* **Problem to work on**:
With the material below, print exactly the lines between the line holding "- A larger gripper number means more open" and the line holding "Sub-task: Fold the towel", inclusive. Add nothing else.

* **Material for this task**:

-=-=-

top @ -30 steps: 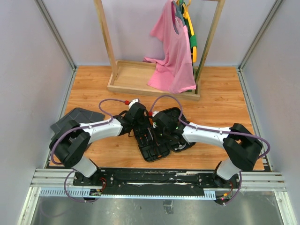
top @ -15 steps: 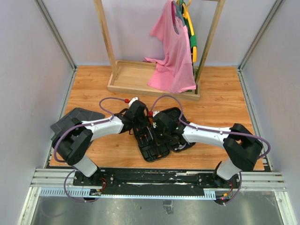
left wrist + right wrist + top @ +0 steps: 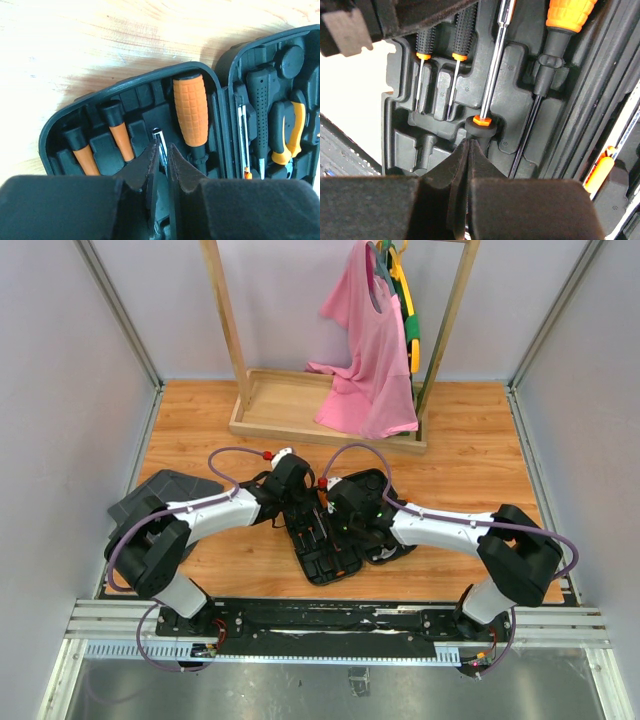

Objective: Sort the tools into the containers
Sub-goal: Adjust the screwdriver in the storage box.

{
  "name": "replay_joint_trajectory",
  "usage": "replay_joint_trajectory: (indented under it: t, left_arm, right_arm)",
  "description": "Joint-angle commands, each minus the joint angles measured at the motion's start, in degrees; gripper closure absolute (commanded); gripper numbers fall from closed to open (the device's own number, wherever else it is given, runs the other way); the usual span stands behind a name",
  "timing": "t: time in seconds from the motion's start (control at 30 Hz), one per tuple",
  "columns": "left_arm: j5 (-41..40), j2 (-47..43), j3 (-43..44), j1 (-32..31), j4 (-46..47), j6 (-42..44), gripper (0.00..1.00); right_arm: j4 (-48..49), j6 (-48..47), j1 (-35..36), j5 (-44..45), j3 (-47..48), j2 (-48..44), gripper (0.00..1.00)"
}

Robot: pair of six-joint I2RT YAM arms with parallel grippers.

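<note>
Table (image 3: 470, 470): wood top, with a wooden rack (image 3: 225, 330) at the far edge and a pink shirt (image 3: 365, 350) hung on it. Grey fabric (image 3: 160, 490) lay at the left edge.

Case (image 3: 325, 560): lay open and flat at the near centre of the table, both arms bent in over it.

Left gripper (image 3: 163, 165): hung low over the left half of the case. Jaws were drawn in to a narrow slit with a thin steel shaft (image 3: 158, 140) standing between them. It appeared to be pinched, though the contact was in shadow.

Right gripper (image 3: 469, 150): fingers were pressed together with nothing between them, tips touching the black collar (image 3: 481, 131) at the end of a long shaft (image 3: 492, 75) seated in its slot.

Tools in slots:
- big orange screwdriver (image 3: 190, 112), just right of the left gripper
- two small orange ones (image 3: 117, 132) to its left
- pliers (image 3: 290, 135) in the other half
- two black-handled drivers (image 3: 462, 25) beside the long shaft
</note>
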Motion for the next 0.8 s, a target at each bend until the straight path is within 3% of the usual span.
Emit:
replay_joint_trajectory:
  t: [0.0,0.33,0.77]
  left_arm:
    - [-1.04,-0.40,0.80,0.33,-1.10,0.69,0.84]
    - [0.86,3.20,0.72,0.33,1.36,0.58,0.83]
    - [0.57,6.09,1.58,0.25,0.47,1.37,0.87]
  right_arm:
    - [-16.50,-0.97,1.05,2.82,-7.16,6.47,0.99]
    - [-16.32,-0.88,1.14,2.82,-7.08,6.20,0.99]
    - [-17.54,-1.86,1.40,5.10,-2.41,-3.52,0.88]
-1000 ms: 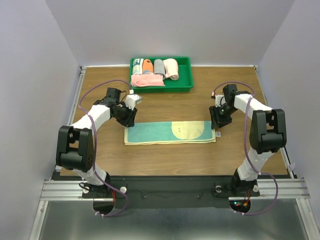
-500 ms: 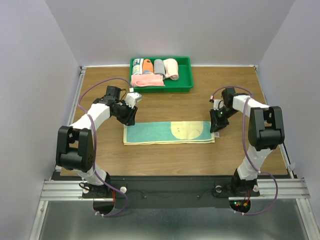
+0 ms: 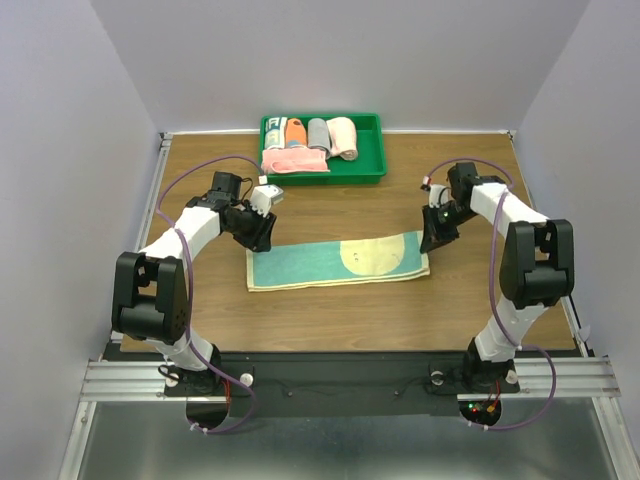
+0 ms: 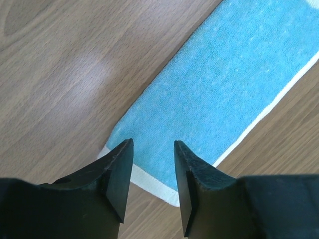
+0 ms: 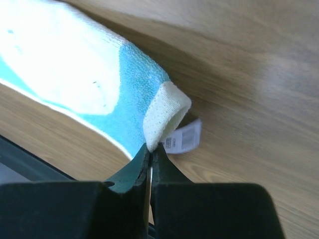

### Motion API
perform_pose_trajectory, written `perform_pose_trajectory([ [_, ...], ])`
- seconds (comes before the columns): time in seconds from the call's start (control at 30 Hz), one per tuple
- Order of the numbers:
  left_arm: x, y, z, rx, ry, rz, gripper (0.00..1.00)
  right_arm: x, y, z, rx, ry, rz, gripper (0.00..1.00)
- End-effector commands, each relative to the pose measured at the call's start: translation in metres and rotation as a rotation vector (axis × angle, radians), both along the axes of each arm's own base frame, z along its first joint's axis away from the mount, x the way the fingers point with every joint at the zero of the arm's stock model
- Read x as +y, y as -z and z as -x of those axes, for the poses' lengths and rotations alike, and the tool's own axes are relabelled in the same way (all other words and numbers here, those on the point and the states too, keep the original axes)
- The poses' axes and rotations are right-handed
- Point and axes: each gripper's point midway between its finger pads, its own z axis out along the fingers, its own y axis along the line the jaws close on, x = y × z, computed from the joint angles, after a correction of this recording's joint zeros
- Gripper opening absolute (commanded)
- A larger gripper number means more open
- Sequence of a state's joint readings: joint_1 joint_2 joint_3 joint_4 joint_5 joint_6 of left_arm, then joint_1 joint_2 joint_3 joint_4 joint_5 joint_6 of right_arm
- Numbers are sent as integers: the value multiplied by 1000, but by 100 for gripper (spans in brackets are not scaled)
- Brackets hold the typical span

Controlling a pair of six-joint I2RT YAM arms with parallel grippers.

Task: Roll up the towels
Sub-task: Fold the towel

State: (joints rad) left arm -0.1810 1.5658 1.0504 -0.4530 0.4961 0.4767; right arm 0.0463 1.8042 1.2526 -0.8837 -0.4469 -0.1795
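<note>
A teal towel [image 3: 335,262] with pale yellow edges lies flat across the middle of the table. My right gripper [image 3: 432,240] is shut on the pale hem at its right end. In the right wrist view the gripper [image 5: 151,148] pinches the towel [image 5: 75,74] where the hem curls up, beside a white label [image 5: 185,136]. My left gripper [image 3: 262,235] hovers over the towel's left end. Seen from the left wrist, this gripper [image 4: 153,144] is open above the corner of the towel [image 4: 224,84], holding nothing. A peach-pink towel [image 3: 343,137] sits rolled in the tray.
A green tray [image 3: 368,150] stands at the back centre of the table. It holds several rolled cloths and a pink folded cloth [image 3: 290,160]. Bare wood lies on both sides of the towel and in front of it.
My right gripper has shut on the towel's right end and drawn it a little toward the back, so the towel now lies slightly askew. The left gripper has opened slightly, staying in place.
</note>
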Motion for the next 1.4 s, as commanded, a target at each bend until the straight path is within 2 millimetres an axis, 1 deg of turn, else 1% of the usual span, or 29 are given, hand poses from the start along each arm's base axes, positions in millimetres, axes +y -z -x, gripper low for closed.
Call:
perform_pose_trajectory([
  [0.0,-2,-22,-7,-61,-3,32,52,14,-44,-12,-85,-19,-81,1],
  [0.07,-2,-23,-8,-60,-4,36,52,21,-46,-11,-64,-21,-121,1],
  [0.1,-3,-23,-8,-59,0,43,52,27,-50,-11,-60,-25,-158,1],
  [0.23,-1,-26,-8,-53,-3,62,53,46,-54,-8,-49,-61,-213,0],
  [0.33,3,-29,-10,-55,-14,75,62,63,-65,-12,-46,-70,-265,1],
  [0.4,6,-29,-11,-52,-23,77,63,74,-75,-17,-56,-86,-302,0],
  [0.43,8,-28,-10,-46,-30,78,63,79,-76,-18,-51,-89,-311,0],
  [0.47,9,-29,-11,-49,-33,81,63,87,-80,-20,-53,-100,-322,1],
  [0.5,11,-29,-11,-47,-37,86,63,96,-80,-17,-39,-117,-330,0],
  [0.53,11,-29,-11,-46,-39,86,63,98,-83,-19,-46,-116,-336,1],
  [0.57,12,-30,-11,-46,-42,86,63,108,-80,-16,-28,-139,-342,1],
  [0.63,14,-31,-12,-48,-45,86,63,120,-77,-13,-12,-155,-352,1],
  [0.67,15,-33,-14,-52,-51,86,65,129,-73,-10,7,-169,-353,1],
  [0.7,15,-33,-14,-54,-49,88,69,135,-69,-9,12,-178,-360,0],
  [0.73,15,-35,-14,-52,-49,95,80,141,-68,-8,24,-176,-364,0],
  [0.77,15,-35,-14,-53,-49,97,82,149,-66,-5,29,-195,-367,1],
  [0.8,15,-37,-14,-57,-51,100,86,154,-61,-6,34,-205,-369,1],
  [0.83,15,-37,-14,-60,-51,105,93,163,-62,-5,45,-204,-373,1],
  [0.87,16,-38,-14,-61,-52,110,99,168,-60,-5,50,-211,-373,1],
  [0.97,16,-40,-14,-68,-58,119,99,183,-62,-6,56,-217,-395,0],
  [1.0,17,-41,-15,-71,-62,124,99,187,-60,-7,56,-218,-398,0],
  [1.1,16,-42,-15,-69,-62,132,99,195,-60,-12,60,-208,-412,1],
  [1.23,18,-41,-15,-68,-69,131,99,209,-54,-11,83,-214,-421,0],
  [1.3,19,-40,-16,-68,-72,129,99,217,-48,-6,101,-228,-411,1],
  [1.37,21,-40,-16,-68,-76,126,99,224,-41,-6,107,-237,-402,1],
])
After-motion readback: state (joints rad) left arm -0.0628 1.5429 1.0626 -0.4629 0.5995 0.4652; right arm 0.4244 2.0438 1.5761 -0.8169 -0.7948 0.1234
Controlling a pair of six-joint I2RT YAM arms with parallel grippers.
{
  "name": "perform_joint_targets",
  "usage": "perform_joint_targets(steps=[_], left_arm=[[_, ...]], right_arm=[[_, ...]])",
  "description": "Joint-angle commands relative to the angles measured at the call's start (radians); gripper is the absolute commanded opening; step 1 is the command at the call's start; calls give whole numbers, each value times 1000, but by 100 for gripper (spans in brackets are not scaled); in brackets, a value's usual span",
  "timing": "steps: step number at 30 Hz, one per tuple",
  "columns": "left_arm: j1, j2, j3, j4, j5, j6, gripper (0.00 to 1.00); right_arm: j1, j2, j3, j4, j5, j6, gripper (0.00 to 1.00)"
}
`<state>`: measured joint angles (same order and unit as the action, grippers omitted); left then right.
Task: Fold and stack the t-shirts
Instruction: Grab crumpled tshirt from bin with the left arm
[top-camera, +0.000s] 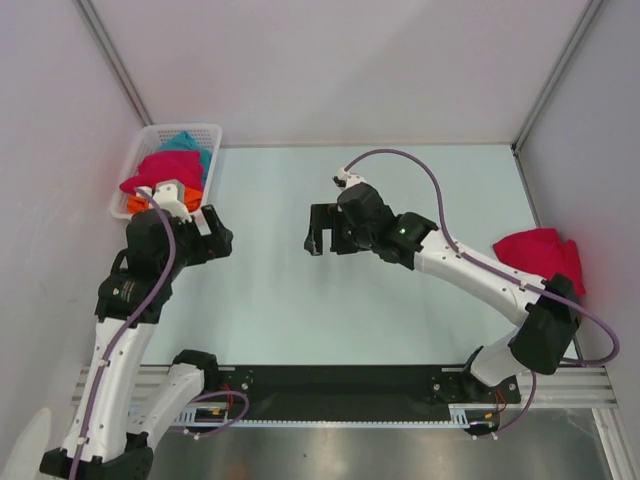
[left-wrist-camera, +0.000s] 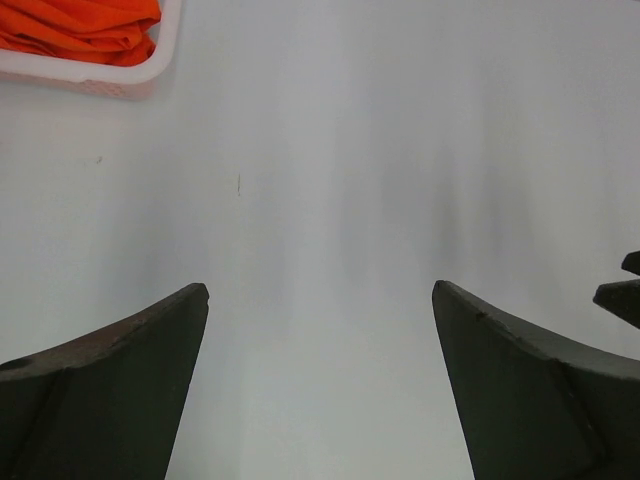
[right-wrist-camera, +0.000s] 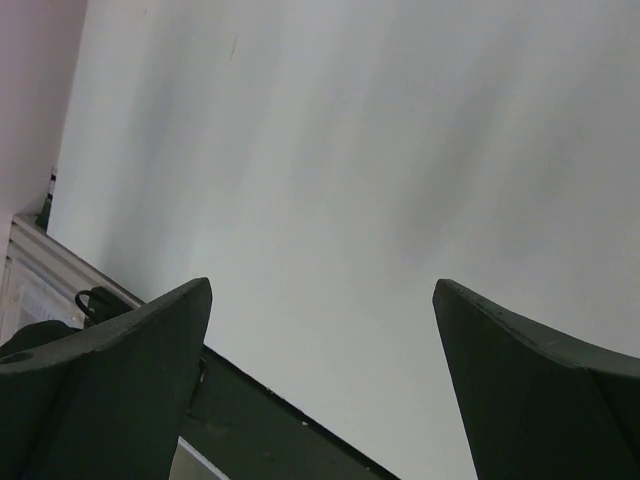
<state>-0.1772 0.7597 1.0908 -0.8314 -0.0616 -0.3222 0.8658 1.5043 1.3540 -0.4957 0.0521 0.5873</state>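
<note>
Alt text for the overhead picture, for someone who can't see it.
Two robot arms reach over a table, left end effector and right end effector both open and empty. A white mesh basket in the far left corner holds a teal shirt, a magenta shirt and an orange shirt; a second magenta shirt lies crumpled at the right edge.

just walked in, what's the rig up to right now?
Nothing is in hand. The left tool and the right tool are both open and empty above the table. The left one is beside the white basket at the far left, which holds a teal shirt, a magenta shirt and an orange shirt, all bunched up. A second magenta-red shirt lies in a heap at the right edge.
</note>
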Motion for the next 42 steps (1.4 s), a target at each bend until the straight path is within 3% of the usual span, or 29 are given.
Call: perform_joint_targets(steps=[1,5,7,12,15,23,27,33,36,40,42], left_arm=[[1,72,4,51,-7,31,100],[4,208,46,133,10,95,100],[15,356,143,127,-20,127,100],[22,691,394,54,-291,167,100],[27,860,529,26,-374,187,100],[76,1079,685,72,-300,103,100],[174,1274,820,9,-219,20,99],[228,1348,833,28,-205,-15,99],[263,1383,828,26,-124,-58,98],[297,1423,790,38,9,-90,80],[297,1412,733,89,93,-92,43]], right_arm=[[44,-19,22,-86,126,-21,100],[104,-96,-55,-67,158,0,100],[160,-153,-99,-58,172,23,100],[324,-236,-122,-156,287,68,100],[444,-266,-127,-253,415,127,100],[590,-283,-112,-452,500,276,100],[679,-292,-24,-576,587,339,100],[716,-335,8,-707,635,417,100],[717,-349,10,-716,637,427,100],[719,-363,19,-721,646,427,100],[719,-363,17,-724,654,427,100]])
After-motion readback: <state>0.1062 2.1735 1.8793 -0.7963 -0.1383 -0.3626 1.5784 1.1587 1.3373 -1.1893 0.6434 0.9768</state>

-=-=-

* **Solved problem**:
- A larger gripper number means more open
- Sequence of a state's joint readings: joint_1 joint_2 joint_3 joint_4 joint_5 joint_6 of left_arm, then joint_1 joint_2 joint_3 joint_4 joint_5 joint_6 of right_arm
- Numbers are sent as integers: the value multiplied by 1000, but by 100 for gripper (spans in brackets are not scaled)
- Brackets hold the typical span

Controlling a pair of six-joint I2RT YAM arms with parallel grippers.

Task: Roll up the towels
Sub-task: Fold the towel

This exercise requires no further response.